In a further development of the circuit shown, it is of course also possible to make the Multiv ibrator tunable in order to, for. B. to be able to work either on a different subharmonic of the quartz or after its exchange on a different frequency series. The tunability is achieved, for example, in that the capacitors 18 and 19 are made switchable or replaced by variable capacitors. Another possibility is to replace the resistors 13 and 14 with potentiometers.
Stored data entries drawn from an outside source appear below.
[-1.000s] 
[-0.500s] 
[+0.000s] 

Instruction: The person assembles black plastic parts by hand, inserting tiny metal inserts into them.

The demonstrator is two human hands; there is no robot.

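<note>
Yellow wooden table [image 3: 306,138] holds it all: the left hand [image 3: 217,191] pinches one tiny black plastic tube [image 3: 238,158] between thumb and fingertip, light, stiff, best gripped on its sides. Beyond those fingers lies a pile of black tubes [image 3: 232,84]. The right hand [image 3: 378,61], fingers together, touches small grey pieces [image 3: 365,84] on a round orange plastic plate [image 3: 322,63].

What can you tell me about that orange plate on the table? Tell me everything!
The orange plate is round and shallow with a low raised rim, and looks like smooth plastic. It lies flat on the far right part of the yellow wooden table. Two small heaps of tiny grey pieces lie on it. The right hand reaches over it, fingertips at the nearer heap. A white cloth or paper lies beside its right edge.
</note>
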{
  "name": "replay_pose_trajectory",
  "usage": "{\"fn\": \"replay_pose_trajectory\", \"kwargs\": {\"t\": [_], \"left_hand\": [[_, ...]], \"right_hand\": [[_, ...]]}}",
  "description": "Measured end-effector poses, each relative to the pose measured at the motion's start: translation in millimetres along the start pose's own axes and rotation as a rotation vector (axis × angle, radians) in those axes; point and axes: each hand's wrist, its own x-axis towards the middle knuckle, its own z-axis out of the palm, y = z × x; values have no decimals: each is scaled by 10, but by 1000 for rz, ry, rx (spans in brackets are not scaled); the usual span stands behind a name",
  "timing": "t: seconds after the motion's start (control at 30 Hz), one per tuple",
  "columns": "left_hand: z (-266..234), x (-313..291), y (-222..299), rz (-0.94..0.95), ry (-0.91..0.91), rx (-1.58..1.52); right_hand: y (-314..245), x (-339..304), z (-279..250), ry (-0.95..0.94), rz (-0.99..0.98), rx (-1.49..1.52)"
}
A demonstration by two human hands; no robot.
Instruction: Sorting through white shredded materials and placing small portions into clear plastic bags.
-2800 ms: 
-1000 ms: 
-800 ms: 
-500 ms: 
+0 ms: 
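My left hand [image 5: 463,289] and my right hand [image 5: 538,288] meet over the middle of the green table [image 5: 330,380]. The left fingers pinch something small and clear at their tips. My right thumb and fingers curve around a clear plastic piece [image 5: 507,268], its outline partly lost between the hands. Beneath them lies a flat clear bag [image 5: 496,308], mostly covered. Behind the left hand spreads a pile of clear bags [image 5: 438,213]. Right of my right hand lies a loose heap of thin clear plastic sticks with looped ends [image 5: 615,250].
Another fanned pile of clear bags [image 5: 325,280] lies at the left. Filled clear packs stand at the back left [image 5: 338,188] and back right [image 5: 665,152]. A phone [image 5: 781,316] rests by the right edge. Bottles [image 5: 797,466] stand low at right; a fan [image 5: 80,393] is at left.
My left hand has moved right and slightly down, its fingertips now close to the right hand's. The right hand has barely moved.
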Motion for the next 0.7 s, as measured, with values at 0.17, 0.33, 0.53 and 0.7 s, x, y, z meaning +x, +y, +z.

Of course, it is also possible to switch on more at the rear Multivibrators - in the same way, as already shown in the circuit - one to undertake further frequency division.

Claims (4)

PATENT CLAIMS: i. Crystal stabilized multivibrator arrangement for Generation of high-harmonic vibrations for the production of calibration marks for Calibration of test and measuring devices using multi-grid tubes, thereby characterized in that two multigrid tubes (i) and (22) are connected in such a way that part of the tube (i) in a manner known per se as a quartz-controlled oscillator acts while its second part, which - apart from the two parts common Cathode - preferably consists of a screen grid, retarder grid and anode, which from the screen grid (25) of the tube (22) to generate oscillations that are fed back absorbs multivibrator vibrations, so that at the anode (27) of the tube (22) both the multivibrator or crystal frequencies as well as those resulting from both Mixing frequencies are removable, the circuit being chosen so that the crystal frequencies can be used as main calibration marks and the mixing frequencies as intermediate marks can. 2. Arrangement according to claim i, characterized in that the voltages of the main calibration marks originating from the quartz frequencies are higher than those of voltages resulting from the mixing frequencies for the intermediate marks. 3. Arrangement according to claim 1 and / or 2, characterized in that between the screen grid (25) and cathode (23), a capacitor (28) arranged so that it can be switched off by means of a switch (29) is, so that the multivibrator frequency is switched off and the tube (22) only as an amplifier can be used for the crystal oscillator frequency and its harmonics. 4. Arrangement according to claim i and / or following, characterized in that as Ableitwider stood the grid (3) of the first tube (i) a voltage-dependent resistor (i i), for example a diode, is provided. Considered publications: Electrical communications engineering (ENT), Vol. 15, 1 938, H. 12, pp. 359 to 368; German patent specification No. 632 5 13; Massachusetts Institute of Technology-Radiation Laboratory (MIT), 1949, Vol. I9 Waveforms, pp. Fob to iii and 163 to i73.